Beyond spreadsheets for CAR reporters: Algorithms

The lightning talks at NICAR are often the highlight of the computer-assisted reporting conference, but Chase Davis (who recently did a Q&A with us) really grabbed my attention with his “Five Algorithms in Five Minutes” talk, complete with a mic drop. So much so, that three months later I'm still thinking about it and all of the ways that I might put these algorithms to use.

NICAR coincided with my internship at The Sacramento Bee, my hometown paper, where I was spending lots of time with—and eating much Chipotle with—computer-assisted reporter Phillip Reese. Reese has become the go-to data expert in the Bee newsroom by helping reporters find numbers to back up their stories. He knows how to not screw up data and bulletproof his spreadsheets by keeping track of your records, making backups and asking the experts. I admire his ability to find newsworthy trends and outliers with averages, medians, percent change and sorting spreadsheets such that I share his articles on Twitter with #PhillipReeseFanClub.

So when Davis showed NICAR how algorithms can help reporters dig through data, I thought of our two-person data team in Sacramento. My machine learning research at the Knight Lab and study of algorithms in computer science classes have further shown me how we could have applied these data techniques at the Bee.

Reese and I worked on several projects involving data for all 58 counties in California, so when the state finance department dropped a report predicting how each county’s population will change by 2050, we dove in to analyze (and map) their findings for the next day’s paper. We looked at percent change and tried to find interesting outliers, but that meant keeping track of dozens of demographics variables.

Principal Component Analysis (PCA) could have really helped us out that day. It compresses a correlated variables in a dataset to make interesting variables stand out. In that story we found that the state predicted almost every county to grow due to growths in the Hispanic population, PCA would have singled out those counties that bucked the trend.
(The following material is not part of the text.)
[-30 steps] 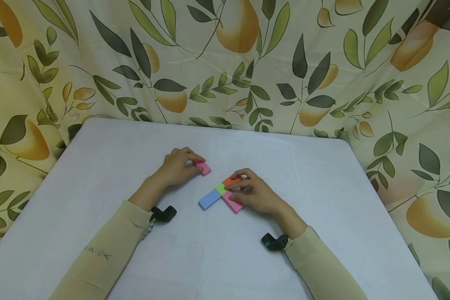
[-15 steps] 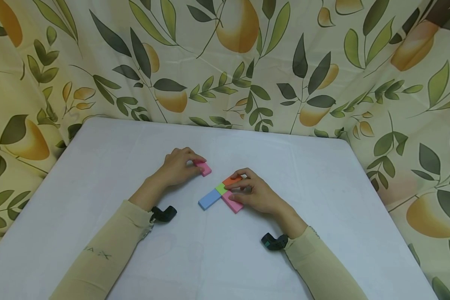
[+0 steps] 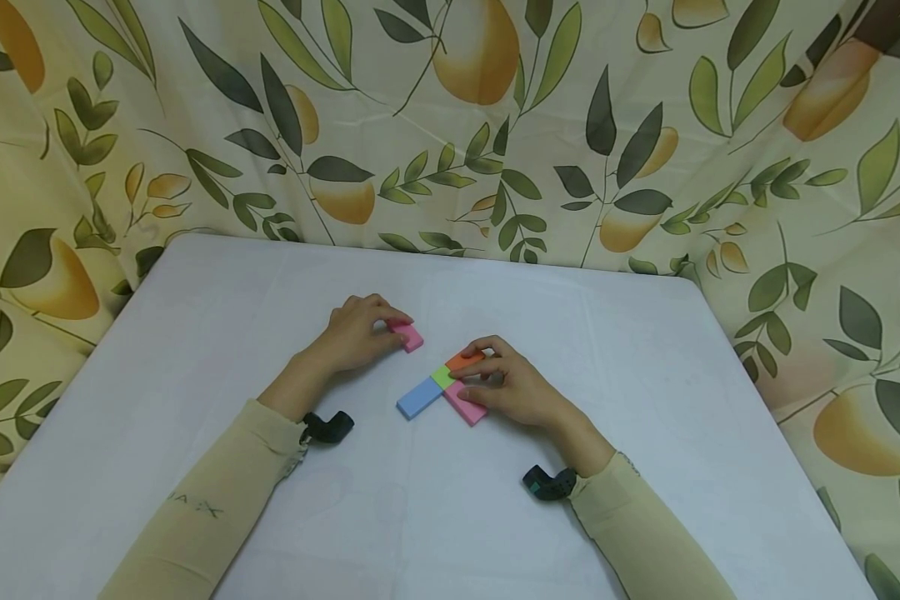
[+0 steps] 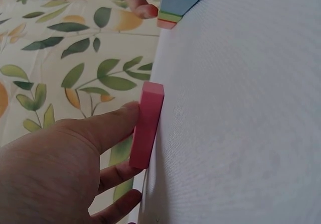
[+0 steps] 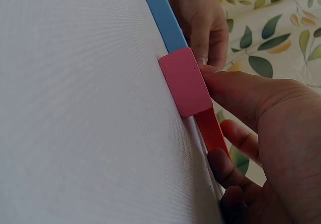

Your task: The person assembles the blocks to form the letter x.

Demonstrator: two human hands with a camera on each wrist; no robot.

Reese localized the gun violence discussion in a Sunday A1 story by profiling Lemon Hill, the Sacramento neighborhood with the most reported assaults with a firearm and shooting into a building. Among the ornery comments on the Sacramento Bee website, some noted that police report data could be influenced by variables like population size, because it’s logical that more shootings occur where more people live. Although Lemon Hill leads all neighborhoods in gun crimes, Multidimensional Scaling, similar to PCA, could certify for its rank as a dangerous neighborhood by controlling for factors like population.

When rumors began at the start of my internship that Sacramento’s professional basketball team would move to Seattle, Reese found population data to compare Sacramento to other NBA cities. An implementation of the nearest neighbors algorithm could create a similar comparison, but using more variables — like income or geographic size — to find cities that are comparable in more ways than population size.

I spent hours of my internship building a hexagon map of homicides and shootings in Sacramento. Hexagonal binning is a popular mapping technique because they generate more clusters points, isn’t too difficult to render on browsers, and just plain looks cool. But I also could have used a dbscan algorithm to show concentrations of shootings. Davis’s Python script takes latitude and longitude pairs and creates clusters based on a provided distance.

I also spent hours of my internship examining more than 100,000 PDFs from the state transportation agency for an investigation of construction on the Bay Bridge. PDF scraping technologies like Tabula could have saved me lots of time, but I would have loved to run a Locality Sensitive Hashing script to find similarities in the text.

Computer-assisted reporters know performing operations on data requires clean, structured spreadsheets. These algorithms are no exception. Davis’s scripts for machine learning algorithms all use Python libraries like numpy and scikit-learn that apply algorithms to data in CSV files. Installing the necessary libraries and editing the Python code to run these scripts on your own datasets means flexing some programming muscles, but if computer-assisted reporters can find front-page stories in seas of census data, they can wield a command prompt and take next step in data analysis.

After spreadsheets, algorithms are the logical next step.

Latest Posts

  • Building a Community for VR and AR Storytelling

    In 2016 we founded the Device Lab to provide a hub for the exploration of AR/VR storytelling on campus. In addition to providing access to these technologies for Medill and the wider Northwestern community, we’ve also pursued a wide variety of research and experimental content development projects. We’ve built WebVR timelines of feminist history and looked into the inner workings of ambisonic audio. We’ve built virtual coral reefs and prototyped an AR experience setting interviews...

    Continue Reading

  • A Brief Introduction to NewsgamesCan video games be used to tell the news?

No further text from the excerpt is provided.